▶ [Your task] Read through the lines below for the string "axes" and copy each one that has it.

▶ [Recorded information]
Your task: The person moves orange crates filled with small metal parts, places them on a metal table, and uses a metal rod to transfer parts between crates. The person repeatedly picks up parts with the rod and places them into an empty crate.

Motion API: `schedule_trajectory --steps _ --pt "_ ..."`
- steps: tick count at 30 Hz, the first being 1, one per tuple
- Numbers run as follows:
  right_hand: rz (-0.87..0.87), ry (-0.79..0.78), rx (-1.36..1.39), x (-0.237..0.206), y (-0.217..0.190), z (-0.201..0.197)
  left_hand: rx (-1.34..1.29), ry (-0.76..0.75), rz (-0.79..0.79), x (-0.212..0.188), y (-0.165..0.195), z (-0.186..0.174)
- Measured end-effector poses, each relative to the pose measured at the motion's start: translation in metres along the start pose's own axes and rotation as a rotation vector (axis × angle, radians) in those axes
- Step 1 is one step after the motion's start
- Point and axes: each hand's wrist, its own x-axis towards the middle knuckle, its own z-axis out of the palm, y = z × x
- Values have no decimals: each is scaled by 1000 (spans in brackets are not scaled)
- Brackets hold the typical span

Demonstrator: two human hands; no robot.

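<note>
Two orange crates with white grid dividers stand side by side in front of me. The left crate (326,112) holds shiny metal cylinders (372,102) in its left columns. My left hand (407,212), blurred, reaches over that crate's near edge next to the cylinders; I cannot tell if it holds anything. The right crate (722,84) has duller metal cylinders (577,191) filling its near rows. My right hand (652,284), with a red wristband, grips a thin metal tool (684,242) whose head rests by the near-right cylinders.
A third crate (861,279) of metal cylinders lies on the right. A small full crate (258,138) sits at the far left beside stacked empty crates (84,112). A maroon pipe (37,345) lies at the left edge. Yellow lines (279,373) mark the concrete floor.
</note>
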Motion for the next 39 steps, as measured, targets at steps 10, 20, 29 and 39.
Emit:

▶ [Response box]
- Measured end-effector poses, each relative to the pose measured at the motion's start: translation in metres along the start pose's own axes and rotation as a rotation vector (axis × angle, radians) in those axes
- Point and axes: each hand's wrist, its own x-axis towards the middle knuckle, its own z-axis out of the palm, y = z × x

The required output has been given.